ECB kept key rates unchanged: deposit facility 2.00%, main refinancing operations 2.15%, marginal lending facility 2.40%. Staff project headline inflation averaging 2.6% in 2026 (revised up), 2.0% in 2027 and 2.1% in 2028, with core inflation at 2.3% in 2026; growth is seen at 0.9% in 2026, 1.3% in 2027 and 1.4% in 2028 (2026 downgraded). The Governing Council flagged the war in the Middle East as a material upside risk to near-term inflation via higher energy prices and confirmed a data-dependent, meeting-by-meeting approach with the Transmission Protection Instrument and APP/PEPP rundown still operative.

Analysis

The ECB’s messaging has tilted the policy risk toward a “higher-for-longer” conditional on a persistent energy shock — that raises the odds of sovereign and break-even inflation repricing over the next 3–9 months.

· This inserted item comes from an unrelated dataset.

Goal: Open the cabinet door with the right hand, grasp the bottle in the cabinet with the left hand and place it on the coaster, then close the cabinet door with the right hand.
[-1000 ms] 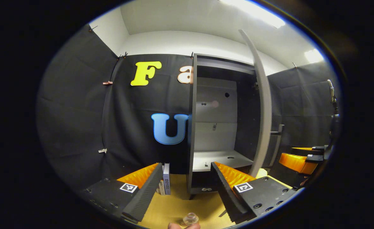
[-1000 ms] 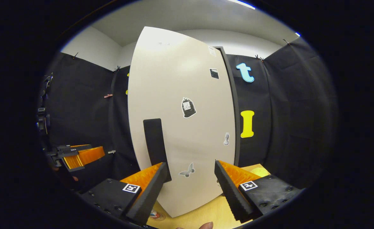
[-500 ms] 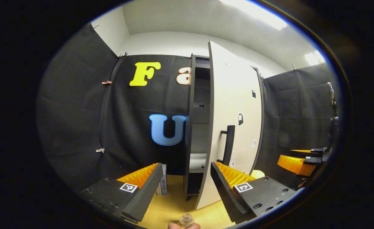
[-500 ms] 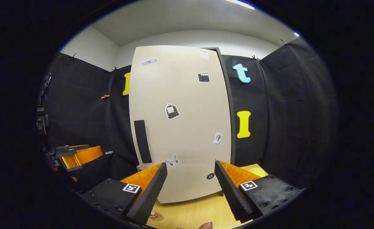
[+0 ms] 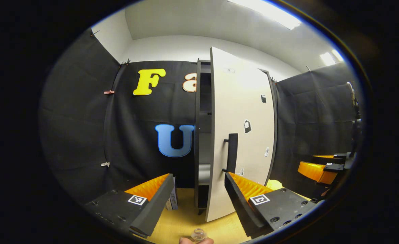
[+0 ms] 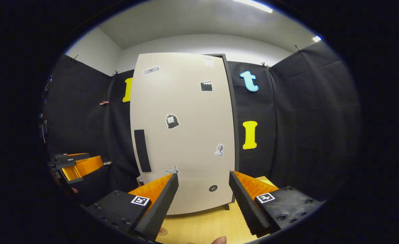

If energy-driven headline inflation stays 40–80bp above prior staff assumptions through Q3, expect core break-evens to ratchet up and 2–10y real yields in core markets to rise as markets price a later terminal move rather than an early cut. Reduced reinvestment of maturing securities mechanically tightens term liquidity: absent offsetting central bank purchases, incremental net supply of euro-area duration over 6–12 months will push term premia wider, amplifying sovereign spread sensitivity to risk-off episodes. The Transmission Protection Instrument’s existence caps disorderly periphery moves, but its deterrent effect depends on ECB willingness to deploy it quickly — that cliff is a tail-risk hinge for Italian/Spanish rates. On real economy transmission, a persistent energy shock creates an asymmetric shock to banks and corporates: net interest income for banks stays elevated in the near-term, but loan-loss provisions will drift higher if growth and confidence soften beyond two quarters, concentrating credit risk in commercial real estate and SMEs. Separately, higher defence and infrastructure fiscal plans (multi-year) are a structural uplift to selected industrial supply chains — benefit concentrated among mid-cap suppliers with short lead-times and underlevered balance sheets.